At that, “He slapped her, and he slapped her so hard she soiled on herself,” her son said. “She went home and cried and told her mother, ‘I have to get out of Mississippi. Either I’m going to kill somebody or somebody is going to kill me.’ ”

And all her life, despite the strides of the civil rights movement, she would say, “Mississippi’s always going to be Mississippi.”

She went to live with an aunt in St. Louis and moved on, eventually, Chicago, where she met her future husband of more than 50 years, also named Richard Isaac. She ushered at her church, Olivet Baptist at 31st and King Drive. She loved bowling in leagues and was loyal to the White Sox, taking her kids to Comiskey Park whenever the New York Yankees were in town. “I saw Whitey Ford, Mickey Mantle, Roger Maris,” her son said.

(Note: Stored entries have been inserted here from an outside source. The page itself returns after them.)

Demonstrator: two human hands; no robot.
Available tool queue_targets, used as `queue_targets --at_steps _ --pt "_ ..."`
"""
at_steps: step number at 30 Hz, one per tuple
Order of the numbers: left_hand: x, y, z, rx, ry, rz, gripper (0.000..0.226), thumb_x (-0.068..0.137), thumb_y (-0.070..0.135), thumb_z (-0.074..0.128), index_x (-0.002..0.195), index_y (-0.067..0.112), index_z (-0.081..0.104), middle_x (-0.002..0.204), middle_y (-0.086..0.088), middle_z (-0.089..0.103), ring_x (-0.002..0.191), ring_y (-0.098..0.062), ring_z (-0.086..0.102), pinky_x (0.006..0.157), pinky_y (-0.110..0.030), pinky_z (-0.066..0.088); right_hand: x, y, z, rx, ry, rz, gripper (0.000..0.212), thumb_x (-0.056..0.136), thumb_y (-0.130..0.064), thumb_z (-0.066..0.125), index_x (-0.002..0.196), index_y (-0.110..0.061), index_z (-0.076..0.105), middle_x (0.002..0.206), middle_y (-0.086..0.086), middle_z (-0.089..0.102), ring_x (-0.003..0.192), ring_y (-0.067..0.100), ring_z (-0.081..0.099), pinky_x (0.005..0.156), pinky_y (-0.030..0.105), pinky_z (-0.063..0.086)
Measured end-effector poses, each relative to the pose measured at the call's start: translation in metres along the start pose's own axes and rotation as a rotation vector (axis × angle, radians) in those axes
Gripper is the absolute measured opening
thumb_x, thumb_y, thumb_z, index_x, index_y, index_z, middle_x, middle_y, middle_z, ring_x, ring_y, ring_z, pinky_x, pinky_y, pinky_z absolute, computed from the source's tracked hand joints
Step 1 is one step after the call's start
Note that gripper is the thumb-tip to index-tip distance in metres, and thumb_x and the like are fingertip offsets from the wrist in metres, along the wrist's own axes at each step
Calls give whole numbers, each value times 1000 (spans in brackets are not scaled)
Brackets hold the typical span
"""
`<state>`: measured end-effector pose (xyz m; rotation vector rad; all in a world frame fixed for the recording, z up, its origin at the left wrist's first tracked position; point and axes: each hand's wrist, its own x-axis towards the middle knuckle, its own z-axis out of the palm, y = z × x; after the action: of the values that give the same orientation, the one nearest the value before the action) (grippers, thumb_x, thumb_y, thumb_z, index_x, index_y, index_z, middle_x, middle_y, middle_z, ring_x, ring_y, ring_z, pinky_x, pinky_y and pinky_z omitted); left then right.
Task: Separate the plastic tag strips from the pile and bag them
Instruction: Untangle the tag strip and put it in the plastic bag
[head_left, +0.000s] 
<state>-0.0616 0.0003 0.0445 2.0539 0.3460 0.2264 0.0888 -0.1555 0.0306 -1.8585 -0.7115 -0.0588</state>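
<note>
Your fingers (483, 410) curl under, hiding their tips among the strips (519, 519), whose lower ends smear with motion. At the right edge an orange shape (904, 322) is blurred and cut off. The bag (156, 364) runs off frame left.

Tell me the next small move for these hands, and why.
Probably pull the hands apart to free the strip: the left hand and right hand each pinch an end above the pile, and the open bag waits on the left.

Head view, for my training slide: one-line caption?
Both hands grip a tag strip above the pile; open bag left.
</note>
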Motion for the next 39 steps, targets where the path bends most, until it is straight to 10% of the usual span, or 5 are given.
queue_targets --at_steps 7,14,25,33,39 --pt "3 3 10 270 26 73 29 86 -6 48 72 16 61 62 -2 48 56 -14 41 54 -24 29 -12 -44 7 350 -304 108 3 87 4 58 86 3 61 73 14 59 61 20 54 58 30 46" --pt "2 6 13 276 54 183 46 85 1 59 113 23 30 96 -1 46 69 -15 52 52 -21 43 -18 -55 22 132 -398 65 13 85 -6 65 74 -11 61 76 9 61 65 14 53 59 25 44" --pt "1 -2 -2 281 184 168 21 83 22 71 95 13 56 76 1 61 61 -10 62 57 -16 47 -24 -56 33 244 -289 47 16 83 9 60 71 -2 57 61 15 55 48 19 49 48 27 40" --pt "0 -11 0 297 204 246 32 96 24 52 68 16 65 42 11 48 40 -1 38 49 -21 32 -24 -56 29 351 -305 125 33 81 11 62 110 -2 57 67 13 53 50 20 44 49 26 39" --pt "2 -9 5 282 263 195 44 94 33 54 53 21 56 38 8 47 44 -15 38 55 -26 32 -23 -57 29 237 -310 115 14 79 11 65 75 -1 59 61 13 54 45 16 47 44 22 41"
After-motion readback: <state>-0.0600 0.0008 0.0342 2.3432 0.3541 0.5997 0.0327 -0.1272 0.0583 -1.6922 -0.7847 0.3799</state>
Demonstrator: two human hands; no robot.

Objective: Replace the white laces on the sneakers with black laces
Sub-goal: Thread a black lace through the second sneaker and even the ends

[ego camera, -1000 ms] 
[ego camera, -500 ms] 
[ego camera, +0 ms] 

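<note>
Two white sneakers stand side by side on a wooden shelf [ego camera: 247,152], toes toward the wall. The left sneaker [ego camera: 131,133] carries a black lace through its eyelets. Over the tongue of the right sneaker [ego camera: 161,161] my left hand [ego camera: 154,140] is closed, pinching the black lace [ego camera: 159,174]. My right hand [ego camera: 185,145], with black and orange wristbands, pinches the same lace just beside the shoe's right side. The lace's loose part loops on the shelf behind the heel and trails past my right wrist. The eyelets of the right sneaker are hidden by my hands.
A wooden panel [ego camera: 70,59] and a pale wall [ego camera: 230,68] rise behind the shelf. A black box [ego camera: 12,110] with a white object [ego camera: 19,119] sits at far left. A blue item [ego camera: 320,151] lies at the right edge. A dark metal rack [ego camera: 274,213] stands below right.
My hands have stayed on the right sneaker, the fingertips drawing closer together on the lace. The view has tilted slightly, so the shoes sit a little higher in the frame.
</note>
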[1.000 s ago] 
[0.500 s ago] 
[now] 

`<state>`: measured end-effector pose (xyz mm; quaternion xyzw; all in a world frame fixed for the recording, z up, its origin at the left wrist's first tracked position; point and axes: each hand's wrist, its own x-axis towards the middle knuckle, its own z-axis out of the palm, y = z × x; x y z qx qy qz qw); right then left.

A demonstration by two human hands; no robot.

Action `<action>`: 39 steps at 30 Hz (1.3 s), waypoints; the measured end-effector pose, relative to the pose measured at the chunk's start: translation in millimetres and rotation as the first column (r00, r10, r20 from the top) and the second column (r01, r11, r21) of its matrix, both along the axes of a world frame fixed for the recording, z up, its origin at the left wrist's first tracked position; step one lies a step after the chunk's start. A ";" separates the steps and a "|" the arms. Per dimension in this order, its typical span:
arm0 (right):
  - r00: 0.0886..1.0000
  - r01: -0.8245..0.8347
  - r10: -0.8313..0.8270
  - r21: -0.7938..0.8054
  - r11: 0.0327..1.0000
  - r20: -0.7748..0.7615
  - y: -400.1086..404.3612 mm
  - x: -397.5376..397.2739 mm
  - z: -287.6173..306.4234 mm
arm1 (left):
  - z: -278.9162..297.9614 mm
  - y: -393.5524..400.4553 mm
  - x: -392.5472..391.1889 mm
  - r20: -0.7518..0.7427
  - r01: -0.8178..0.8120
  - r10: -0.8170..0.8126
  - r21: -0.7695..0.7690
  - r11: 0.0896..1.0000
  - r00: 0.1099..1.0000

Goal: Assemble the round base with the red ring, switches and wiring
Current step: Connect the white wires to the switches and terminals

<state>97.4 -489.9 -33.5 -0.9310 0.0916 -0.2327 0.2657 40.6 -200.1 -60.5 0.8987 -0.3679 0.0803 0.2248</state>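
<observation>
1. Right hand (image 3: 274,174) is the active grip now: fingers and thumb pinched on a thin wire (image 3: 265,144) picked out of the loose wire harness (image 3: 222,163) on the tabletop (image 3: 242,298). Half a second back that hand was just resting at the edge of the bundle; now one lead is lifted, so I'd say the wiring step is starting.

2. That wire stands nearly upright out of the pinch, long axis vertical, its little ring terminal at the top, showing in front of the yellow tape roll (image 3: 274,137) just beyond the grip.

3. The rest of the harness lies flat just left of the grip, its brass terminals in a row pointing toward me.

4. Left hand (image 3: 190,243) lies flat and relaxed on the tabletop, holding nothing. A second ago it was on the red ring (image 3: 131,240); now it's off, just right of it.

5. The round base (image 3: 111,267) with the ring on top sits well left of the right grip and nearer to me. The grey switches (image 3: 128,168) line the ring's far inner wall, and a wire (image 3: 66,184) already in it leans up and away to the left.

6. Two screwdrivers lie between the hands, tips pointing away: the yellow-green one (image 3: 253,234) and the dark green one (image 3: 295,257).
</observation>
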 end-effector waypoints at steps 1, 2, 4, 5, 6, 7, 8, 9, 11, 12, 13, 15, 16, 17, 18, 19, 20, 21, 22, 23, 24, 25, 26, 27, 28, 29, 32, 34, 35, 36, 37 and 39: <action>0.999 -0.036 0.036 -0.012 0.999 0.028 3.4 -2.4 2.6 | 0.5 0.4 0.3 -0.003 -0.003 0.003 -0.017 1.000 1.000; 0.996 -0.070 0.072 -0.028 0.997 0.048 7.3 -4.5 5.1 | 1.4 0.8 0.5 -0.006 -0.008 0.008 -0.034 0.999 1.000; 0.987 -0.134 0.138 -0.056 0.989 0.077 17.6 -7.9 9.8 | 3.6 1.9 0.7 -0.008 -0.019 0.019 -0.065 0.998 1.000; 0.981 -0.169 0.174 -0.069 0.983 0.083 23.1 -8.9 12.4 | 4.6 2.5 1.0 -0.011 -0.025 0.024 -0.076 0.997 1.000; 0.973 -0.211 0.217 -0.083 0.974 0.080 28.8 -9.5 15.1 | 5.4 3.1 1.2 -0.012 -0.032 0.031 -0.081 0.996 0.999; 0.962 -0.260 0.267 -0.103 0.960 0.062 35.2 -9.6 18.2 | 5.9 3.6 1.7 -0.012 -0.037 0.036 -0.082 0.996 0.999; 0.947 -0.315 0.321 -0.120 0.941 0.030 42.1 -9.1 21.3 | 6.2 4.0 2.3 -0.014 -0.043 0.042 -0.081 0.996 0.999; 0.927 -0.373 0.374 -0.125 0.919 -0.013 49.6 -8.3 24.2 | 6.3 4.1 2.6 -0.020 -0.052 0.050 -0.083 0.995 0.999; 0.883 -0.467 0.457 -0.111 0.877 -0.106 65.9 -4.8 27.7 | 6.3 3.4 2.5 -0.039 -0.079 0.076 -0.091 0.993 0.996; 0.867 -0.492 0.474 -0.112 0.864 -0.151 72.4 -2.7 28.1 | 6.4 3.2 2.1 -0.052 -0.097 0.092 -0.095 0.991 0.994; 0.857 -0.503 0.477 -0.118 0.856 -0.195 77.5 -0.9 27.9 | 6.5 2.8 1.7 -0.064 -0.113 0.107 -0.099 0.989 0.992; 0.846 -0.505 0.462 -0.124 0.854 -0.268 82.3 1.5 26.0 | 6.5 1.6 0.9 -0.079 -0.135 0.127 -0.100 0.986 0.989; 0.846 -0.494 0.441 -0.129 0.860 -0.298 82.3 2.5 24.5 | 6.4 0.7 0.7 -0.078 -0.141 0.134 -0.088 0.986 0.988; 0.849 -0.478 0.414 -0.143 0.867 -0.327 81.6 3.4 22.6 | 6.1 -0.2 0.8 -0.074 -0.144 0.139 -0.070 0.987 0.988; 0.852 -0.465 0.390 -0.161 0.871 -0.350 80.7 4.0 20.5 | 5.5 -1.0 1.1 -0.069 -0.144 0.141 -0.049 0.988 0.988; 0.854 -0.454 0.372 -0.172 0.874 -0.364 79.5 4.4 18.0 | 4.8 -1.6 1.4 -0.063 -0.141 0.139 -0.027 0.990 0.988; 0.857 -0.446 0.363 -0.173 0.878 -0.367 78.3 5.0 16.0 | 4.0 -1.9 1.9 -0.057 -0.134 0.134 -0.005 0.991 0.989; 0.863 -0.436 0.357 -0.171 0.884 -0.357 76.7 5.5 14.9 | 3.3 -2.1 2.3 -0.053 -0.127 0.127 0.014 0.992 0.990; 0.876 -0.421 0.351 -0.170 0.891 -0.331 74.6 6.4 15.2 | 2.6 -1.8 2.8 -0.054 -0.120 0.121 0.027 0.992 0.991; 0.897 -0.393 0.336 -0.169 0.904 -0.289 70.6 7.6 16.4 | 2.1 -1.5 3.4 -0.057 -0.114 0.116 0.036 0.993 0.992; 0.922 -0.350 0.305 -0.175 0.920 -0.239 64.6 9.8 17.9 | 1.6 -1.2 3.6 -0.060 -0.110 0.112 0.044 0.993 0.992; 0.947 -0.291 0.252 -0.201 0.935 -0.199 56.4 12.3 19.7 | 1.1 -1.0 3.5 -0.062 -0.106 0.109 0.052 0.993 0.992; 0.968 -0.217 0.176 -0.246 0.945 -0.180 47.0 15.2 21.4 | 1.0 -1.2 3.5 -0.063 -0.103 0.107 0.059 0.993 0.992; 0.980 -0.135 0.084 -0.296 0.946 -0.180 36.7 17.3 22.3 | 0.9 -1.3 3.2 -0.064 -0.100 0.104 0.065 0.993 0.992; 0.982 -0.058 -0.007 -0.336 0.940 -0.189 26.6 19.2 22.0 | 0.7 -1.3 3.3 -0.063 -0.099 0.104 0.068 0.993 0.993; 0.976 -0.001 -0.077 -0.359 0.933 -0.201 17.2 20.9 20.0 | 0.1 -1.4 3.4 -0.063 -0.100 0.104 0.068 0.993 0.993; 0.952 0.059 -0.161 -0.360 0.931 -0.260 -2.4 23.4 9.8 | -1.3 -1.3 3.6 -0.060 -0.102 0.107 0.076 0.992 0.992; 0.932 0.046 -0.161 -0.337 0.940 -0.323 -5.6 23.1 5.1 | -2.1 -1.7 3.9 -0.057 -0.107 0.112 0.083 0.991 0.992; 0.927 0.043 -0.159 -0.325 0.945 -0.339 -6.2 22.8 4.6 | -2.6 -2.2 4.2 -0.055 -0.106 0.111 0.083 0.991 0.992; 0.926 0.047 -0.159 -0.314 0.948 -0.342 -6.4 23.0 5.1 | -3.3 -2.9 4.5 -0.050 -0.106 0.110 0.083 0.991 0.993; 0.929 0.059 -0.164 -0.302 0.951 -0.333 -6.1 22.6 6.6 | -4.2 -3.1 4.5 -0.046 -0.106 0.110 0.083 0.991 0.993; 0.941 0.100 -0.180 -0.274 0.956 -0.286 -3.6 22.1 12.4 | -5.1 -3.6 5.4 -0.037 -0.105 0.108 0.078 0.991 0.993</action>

Mrs. Isaac landed jobs at the old St. Luke’s Hospital and a night shift at Butternut Bread. “She worked all these odd jobs till she decided enough’s enough,” her son said, and opened Sarah’s Kitchen in the late 1960s. When Ali lived in the neighborhood, he’d sometimes duck in to escape fans who followed him around. “He would walk by and she would knock on the window. There was always a crowd,” her son said. “He would come in and take a break.”

She was a restaurateur from the late 1960s to the 1980s. After opening Sarah’s Kitchen on Stony Island, she operated snack shops at a Jeffery Manor bowling alley near 79th Street and Jeffery Avenue and in Roberts Bowl at 66th Street and King Drive.

Sarah Isaac and Bozo at a Bud Billiken Parade. | Provided photo

Sarah Isaac and Bozo at a Bud Billiken Parade. | Provided photo

The Isaacs raised their children in Bronzeville and Hyde Park. Then, “with the money she made with the restaurant, she bought us a house at 84th and Jeffery,” her son said.

The Isaac home was a way station for relatives who came north in the Great Migration. “Every single brother and sister who came to Chicago, they came and stayed here,” her son said.

Later in life, the Isaacs moved into Pioneer Village at 38th and King Drive, where she often cooked and cleaned for other residents who had trouble getting around. “She’d say, ‘Ima pray for you,’ ” her son said.

Mrs. Isaac is also survived by her daughter Noreen Crawford, many brothers and sisters, six grandchildren and two great-grandchildren. Services were held at St. John Church-Baptist, 4821 S. Michigan Ave.